What is being asked
From the data below, retype exactly the lines starting with the one that contains "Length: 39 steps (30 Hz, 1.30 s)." and ending with the one that contains "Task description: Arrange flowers", both included.

Data excerpt
----------------------------------------

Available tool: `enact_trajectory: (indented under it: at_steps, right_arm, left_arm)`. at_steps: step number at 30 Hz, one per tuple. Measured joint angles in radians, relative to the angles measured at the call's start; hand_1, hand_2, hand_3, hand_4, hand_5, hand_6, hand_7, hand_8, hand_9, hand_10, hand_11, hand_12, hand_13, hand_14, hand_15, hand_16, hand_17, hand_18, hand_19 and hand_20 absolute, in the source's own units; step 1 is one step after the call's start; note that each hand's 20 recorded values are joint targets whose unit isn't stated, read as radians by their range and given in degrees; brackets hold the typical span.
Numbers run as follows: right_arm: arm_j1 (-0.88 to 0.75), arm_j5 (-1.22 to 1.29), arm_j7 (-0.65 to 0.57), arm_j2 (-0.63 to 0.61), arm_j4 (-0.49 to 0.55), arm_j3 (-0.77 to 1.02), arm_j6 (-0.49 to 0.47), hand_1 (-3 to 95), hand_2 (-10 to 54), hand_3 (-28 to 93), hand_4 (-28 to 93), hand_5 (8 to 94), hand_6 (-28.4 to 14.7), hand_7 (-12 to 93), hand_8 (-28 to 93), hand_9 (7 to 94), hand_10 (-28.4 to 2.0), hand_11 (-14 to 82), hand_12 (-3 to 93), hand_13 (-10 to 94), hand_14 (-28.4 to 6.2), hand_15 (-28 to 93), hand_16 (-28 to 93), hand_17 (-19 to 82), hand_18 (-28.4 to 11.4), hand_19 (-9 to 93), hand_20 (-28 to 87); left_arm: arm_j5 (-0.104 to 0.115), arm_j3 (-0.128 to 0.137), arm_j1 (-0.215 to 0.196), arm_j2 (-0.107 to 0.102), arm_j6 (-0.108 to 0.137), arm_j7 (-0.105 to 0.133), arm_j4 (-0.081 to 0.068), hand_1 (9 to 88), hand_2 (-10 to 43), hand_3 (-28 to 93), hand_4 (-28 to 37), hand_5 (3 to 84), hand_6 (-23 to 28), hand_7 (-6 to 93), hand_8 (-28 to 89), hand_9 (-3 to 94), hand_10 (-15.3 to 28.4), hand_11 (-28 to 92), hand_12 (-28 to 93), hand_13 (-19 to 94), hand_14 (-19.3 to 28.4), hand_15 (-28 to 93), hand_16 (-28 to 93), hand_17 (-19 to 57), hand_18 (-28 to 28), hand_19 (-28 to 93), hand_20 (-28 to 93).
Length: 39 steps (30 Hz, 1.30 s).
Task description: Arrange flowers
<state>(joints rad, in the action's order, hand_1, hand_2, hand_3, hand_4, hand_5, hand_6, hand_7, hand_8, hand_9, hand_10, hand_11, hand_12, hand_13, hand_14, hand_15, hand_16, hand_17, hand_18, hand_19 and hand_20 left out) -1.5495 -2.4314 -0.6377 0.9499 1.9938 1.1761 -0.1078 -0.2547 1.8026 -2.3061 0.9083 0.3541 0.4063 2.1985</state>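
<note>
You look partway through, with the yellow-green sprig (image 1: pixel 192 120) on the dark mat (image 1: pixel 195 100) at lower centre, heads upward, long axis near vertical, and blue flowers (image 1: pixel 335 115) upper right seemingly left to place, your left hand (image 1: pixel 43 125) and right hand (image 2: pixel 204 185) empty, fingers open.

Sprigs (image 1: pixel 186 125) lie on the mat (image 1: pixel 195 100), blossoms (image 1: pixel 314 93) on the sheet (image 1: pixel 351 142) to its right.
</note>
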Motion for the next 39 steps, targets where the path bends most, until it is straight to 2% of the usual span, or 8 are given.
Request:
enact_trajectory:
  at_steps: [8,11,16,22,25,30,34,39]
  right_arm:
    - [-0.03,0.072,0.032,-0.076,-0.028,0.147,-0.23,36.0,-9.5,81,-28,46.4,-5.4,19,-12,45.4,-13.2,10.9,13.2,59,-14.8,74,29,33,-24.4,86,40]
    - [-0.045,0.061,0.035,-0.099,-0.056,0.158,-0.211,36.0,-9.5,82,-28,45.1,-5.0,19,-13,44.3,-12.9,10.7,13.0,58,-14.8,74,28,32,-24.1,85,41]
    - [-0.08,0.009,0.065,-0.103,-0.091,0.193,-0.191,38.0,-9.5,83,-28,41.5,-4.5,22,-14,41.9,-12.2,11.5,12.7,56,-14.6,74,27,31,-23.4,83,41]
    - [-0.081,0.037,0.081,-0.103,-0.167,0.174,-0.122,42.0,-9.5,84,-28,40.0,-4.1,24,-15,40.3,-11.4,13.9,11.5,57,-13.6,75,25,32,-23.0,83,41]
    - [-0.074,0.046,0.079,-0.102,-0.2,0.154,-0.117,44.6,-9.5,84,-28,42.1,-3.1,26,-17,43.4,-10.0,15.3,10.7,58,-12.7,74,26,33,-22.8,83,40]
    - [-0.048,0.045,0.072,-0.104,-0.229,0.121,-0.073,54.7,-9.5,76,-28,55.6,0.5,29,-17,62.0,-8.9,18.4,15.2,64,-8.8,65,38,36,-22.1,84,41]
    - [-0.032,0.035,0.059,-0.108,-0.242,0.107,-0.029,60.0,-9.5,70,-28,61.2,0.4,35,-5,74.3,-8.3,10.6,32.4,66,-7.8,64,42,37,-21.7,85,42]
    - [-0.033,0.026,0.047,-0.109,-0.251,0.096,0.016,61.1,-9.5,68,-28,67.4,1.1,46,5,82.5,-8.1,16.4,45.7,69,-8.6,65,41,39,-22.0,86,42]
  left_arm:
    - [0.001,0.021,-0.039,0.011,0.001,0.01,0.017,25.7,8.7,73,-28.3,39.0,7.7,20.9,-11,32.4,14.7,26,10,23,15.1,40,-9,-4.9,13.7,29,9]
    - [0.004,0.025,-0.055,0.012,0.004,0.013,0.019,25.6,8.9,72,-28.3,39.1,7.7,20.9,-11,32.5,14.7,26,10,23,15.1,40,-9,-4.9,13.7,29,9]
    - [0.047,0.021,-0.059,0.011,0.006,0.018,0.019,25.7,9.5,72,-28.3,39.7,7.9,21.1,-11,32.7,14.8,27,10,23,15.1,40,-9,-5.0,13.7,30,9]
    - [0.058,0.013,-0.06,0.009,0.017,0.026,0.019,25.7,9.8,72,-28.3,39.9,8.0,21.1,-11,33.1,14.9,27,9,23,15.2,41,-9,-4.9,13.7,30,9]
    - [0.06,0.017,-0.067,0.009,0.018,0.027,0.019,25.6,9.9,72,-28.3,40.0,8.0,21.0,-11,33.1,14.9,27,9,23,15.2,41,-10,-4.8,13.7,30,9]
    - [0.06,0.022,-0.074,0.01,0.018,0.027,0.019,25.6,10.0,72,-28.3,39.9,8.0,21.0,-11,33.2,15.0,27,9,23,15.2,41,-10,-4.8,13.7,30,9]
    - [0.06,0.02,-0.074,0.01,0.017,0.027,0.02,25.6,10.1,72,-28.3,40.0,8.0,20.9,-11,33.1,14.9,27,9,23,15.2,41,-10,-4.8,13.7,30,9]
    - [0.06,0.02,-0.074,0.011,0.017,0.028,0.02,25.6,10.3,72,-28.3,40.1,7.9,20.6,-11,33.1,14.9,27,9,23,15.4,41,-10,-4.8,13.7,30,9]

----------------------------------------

Result for this task
Length: 39 steps (30 Hz, 1.30 s).
Task description: Arrange flowers

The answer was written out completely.